• _INSTRUCTIONS TO FOLLOW_: Below are the records; give again exactly the lines from the one containing "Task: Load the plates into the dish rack" through the one containing "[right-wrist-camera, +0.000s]", leaving out pictures.

Dataset items:
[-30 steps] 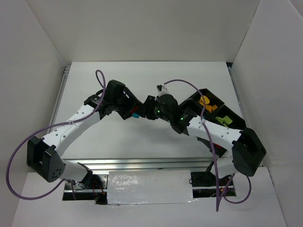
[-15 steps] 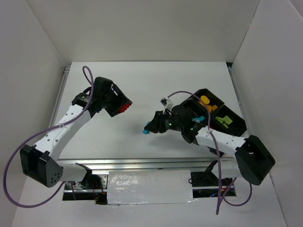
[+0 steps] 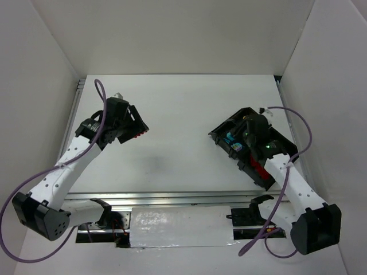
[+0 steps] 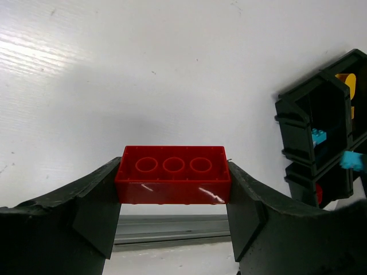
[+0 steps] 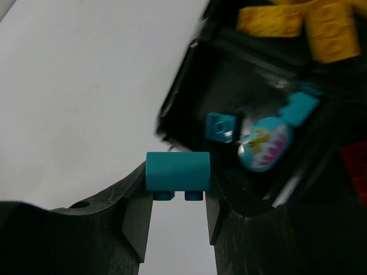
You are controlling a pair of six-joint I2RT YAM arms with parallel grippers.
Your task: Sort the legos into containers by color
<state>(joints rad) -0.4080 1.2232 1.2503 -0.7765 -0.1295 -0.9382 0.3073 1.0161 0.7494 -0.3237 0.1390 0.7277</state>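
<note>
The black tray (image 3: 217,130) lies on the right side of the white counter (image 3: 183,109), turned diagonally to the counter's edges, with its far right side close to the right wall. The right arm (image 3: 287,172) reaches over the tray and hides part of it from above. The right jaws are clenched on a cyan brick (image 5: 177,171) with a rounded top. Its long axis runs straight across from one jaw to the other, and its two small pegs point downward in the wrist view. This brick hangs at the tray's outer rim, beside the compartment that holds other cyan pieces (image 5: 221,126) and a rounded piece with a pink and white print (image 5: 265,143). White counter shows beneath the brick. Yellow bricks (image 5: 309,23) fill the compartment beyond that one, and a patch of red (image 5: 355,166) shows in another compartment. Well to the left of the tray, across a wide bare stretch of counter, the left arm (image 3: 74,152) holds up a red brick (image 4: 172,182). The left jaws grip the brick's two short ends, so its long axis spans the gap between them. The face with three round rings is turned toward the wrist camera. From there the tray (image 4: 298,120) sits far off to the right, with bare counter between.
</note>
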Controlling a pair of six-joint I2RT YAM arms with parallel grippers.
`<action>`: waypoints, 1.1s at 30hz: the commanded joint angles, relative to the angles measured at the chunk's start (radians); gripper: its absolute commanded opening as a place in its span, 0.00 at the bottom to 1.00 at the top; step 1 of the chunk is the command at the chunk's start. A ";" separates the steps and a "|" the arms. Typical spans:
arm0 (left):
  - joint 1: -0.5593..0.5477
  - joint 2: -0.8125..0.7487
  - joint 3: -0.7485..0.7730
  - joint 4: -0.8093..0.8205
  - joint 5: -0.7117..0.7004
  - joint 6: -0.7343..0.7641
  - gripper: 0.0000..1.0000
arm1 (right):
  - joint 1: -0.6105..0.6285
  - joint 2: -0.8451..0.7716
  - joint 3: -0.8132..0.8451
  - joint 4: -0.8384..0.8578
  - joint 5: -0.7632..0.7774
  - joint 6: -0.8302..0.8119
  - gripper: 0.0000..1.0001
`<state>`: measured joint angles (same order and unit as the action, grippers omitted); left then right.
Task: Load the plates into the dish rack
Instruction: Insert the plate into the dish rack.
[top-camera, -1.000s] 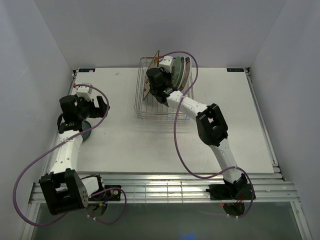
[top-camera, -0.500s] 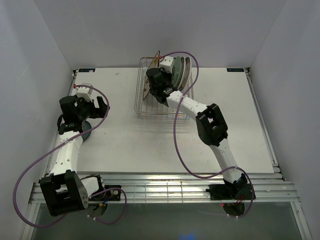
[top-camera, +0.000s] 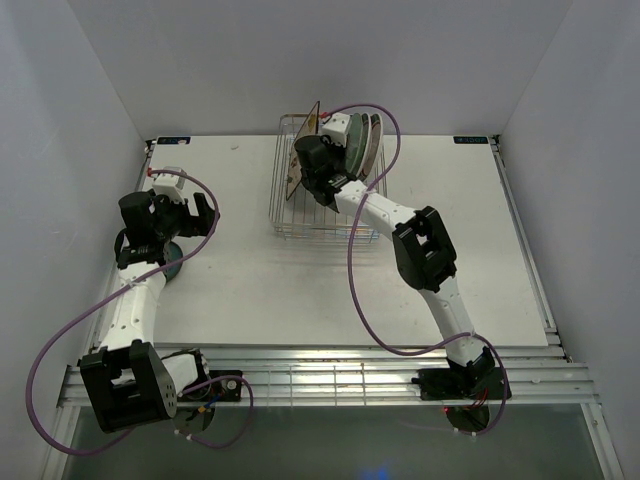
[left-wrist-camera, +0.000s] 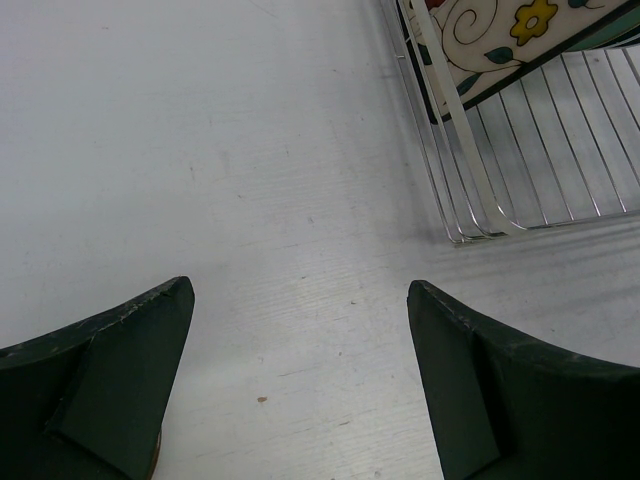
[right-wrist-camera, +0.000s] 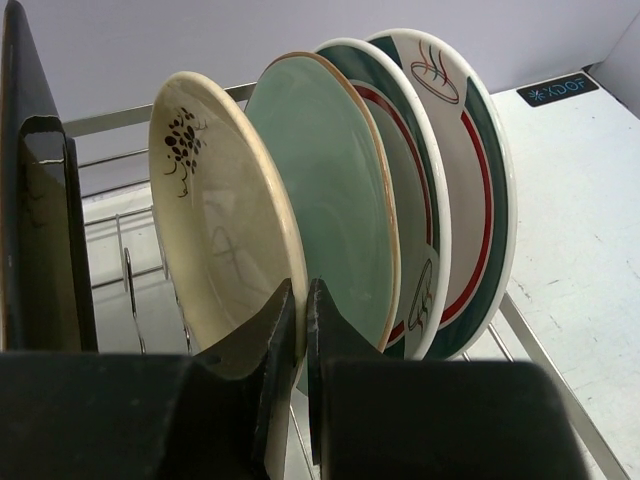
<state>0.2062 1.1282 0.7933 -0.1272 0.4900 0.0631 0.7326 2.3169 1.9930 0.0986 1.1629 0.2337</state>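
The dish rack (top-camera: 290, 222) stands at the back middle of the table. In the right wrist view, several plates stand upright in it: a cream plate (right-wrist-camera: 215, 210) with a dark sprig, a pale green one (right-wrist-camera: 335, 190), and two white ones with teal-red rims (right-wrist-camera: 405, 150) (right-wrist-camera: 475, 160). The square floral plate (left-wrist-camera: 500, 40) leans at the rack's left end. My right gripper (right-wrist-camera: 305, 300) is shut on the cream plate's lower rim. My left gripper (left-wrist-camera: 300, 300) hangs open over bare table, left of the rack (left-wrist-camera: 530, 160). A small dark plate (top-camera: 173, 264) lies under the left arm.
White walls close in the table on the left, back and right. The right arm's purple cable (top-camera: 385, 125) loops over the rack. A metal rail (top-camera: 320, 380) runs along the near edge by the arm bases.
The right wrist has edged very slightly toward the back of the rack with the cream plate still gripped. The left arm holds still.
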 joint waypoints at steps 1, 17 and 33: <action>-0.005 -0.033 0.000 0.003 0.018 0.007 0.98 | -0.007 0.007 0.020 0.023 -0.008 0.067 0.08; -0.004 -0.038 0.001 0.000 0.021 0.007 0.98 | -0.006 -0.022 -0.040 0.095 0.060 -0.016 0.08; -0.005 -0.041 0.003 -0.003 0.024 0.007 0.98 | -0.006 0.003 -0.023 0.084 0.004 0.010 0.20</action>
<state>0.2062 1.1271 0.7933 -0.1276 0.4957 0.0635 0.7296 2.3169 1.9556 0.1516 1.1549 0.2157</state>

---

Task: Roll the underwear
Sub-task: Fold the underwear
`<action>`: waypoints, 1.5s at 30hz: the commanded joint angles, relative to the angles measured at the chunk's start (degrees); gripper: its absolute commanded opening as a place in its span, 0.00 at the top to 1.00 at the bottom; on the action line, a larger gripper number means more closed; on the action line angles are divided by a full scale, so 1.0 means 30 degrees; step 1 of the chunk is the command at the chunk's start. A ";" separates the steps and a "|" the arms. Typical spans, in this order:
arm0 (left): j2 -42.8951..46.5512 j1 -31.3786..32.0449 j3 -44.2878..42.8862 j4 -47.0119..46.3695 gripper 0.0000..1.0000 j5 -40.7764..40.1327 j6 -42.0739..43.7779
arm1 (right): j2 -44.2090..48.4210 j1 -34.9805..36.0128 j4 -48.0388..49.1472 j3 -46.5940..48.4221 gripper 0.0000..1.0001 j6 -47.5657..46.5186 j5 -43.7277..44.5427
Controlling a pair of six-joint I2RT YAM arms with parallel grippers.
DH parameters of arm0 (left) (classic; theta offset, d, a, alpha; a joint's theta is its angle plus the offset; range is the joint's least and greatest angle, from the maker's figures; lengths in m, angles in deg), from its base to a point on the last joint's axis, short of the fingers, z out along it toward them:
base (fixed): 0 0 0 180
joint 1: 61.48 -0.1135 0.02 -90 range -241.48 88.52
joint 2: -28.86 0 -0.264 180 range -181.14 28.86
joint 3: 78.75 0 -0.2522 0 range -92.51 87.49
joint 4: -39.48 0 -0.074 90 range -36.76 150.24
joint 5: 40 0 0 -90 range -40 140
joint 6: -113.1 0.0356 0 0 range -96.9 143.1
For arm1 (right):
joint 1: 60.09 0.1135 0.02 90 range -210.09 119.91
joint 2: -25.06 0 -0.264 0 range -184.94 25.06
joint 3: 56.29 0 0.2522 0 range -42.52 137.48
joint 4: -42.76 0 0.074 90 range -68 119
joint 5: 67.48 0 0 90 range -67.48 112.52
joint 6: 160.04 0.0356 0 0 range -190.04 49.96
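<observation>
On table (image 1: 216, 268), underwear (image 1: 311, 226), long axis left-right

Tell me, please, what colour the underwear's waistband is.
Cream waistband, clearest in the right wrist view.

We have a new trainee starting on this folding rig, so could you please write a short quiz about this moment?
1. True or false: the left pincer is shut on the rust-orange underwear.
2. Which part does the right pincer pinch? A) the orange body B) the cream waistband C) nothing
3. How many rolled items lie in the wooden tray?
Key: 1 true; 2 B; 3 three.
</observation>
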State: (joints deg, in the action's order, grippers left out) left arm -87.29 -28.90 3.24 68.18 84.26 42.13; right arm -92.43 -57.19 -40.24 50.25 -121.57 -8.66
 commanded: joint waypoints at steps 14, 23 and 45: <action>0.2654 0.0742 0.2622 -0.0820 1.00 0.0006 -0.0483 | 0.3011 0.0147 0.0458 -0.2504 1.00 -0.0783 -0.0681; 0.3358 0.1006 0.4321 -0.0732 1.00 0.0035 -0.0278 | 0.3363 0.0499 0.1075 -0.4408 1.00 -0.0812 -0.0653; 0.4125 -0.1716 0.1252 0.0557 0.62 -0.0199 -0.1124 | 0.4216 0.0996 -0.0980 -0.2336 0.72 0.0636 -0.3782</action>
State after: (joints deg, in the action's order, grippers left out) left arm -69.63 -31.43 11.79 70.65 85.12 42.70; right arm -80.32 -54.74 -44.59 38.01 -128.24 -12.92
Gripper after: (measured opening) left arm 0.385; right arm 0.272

• _WRITTEN RESPONSE_:
Task: Load the plates into the dish rack
Instruction: Insert the plate into the dish rack.
[top-camera, -1.000s] 
[top-camera, -0.500s] 
[top-camera, +0.000s] 
[left-wrist-camera, +0.000s] 
[right-wrist-camera, +0.000s] 

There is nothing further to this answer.